*Description of the task*
All of the entries are to be printed exactly as they appear.

[Data extracted from a collection]
-- Opening Marker --

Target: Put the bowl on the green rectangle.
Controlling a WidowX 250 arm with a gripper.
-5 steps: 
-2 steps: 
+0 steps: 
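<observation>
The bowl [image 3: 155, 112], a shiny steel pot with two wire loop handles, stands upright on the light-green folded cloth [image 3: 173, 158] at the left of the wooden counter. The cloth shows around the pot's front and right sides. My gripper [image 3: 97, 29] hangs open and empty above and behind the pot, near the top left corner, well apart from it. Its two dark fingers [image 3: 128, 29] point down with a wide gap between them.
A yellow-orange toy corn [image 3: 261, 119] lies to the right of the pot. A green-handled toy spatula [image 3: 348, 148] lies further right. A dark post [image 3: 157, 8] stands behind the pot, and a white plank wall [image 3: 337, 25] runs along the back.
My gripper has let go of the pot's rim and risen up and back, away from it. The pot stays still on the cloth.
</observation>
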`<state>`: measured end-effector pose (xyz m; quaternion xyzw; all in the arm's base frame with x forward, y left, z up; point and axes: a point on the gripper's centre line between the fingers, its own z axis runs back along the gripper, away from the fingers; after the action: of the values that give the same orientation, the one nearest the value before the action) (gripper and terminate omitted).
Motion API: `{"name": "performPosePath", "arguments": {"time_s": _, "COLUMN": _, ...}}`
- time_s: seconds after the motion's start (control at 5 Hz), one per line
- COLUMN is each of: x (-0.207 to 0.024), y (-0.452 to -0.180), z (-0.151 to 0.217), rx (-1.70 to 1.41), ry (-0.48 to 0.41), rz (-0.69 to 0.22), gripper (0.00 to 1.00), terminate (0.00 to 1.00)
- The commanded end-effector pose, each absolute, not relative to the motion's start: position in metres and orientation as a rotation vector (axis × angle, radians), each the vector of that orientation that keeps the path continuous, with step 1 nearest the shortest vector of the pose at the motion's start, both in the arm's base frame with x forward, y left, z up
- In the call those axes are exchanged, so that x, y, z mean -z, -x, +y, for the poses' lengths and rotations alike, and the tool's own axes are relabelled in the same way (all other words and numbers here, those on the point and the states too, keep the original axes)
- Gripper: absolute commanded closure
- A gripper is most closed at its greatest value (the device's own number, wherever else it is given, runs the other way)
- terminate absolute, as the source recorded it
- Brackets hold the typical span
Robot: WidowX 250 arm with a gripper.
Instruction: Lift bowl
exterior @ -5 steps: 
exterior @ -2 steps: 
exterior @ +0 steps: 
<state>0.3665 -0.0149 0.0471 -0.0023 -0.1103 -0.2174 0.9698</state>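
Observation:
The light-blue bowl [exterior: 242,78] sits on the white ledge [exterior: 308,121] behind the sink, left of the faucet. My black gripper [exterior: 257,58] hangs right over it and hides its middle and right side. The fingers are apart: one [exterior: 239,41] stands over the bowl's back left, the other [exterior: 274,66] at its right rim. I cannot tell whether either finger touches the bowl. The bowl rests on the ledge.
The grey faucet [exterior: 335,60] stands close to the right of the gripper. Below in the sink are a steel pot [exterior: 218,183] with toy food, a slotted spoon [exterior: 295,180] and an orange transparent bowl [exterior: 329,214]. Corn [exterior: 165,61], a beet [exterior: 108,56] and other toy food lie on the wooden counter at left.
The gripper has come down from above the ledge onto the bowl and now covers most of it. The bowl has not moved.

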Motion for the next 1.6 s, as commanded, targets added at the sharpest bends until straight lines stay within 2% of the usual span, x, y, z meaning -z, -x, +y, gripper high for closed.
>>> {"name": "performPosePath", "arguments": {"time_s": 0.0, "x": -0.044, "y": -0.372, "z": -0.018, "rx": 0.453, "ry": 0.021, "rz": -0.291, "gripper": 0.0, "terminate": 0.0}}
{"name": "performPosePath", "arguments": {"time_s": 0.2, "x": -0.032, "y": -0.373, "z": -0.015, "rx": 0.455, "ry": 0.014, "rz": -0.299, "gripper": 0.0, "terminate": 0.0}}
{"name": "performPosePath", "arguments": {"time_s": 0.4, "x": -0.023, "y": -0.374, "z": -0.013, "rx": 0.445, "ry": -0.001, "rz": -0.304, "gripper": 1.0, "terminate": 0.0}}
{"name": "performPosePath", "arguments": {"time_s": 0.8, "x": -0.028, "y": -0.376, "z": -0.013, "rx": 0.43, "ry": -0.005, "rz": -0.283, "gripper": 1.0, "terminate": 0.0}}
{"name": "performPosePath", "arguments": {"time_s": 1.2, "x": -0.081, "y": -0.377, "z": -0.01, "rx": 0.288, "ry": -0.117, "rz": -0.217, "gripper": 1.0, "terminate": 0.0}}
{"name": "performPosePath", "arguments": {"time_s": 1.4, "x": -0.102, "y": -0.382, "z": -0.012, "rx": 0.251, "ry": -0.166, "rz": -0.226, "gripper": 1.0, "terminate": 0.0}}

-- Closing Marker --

*Response for this exercise*
Target: Put the bowl on the green rectangle.
Controlling a WidowX 250 arm with a gripper.
-5 steps: 
-2 steps: 
+0 steps: 
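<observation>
The bowl [image 3: 155, 112], a shiny steel pot with two wire loop handles, stands upright on the light-green folded cloth [image 3: 173, 158] at the left of the wooden counter. The cloth shows around the pot's front and right sides. My gripper [image 3: 97, 29] hangs open and empty above and behind the pot, near the top left corner, well apart from it. Its two dark fingers [image 3: 128, 29] point down with a wide gap between them.
A yellow-orange toy corn [image 3: 261, 119] lies to the right of the pot. A green-handled toy spatula [image 3: 348, 148] lies further right. A dark post [image 3: 157, 8] stands behind the pot, and a white plank wall [image 3: 337, 25] runs along the back.
My gripper has let go of the pot's rim and risen up and back, away from it. The pot stays still on the cloth.
</observation>
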`<state>`: measured end-effector pose (xyz m; quaternion xyzw; all in the arm's base frame with x forward, y left, z up; point and axes: a point on the gripper's centre line between the fingers, its own z axis runs back along the gripper, away from the fingers; after the action: of the values that give the same orientation, the one nearest the value before the action) (gripper and terminate omitted).
Motion API: `{"name": "performPosePath", "arguments": {"time_s": _, "COLUMN": _, ...}}`
- time_s: seconds after the motion's start (control at 5 Hz), one per line
- COLUMN is each of: x (-0.207 to 0.024), y (-0.452 to -0.180), z (-0.151 to 0.217), rx (-1.70 to 1.41), ry (-0.48 to 0.41), rz (-0.69 to 0.22), gripper (0.00 to 1.00), terminate (0.00 to 1.00)
- The commanded end-effector pose, each absolute, not relative to the motion's start: position in metres and orientation as a rotation vector (axis × angle, radians), each the vector of that orientation that keeps the path continuous, with step 1 nearest the shortest vector of the pose at the motion's start, both in the arm's base frame with x forward, y left, z up
- In the call those axes are exchanged, so that x, y, z mean -z, -x, +y, for the poses' lengths and rotations alike, and the tool's own axes are relabelled in the same way (all other words and numbers here, those on the point and the states too, keep the original axes)
- Gripper: absolute commanded closure
- A gripper is most closed at its greatest value (the device's own number, wherever else it is given, runs the other way)
- terminate absolute, as the source recorded it
- Brackets hold the typical span
Robot: WidowX 250 arm with a gripper.
Instruction: Lift bowl
exterior @ -5 steps: 
exterior @ -2 steps: 
exterior @ +0 steps: 
<state>0.3665 -0.0149 0.0471 -0.0023 -0.1103 -0.2174 0.9698</state>
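Observation:
The light-blue bowl [exterior: 242,78] sits on the white ledge [exterior: 308,121] behind the sink, left of the faucet. My black gripper [exterior: 257,58] hangs right over it and hides its middle and right side. The fingers are apart: one [exterior: 239,41] stands over the bowl's back left, the other [exterior: 274,66] at its right rim. I cannot tell whether either finger touches the bowl. The bowl rests on the ledge.
The grey faucet [exterior: 335,60] stands close to the right of the gripper. Below in the sink are a steel pot [exterior: 218,183] with toy food, a slotted spoon [exterior: 295,180] and an orange transparent bowl [exterior: 329,214]. Corn [exterior: 165,61], a beet [exterior: 108,56] and other toy food lie on the wooden counter at left.
The gripper has come down from above the ledge onto the bowl and now covers most of it. The bowl has not moved.
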
Motion for the next 1.6 s, as commanded, targets added at the sharpest bends until straight lines stay within 2% of the usual span, x, y, z meaning -z, -x, +y, gripper high for closed.
>>> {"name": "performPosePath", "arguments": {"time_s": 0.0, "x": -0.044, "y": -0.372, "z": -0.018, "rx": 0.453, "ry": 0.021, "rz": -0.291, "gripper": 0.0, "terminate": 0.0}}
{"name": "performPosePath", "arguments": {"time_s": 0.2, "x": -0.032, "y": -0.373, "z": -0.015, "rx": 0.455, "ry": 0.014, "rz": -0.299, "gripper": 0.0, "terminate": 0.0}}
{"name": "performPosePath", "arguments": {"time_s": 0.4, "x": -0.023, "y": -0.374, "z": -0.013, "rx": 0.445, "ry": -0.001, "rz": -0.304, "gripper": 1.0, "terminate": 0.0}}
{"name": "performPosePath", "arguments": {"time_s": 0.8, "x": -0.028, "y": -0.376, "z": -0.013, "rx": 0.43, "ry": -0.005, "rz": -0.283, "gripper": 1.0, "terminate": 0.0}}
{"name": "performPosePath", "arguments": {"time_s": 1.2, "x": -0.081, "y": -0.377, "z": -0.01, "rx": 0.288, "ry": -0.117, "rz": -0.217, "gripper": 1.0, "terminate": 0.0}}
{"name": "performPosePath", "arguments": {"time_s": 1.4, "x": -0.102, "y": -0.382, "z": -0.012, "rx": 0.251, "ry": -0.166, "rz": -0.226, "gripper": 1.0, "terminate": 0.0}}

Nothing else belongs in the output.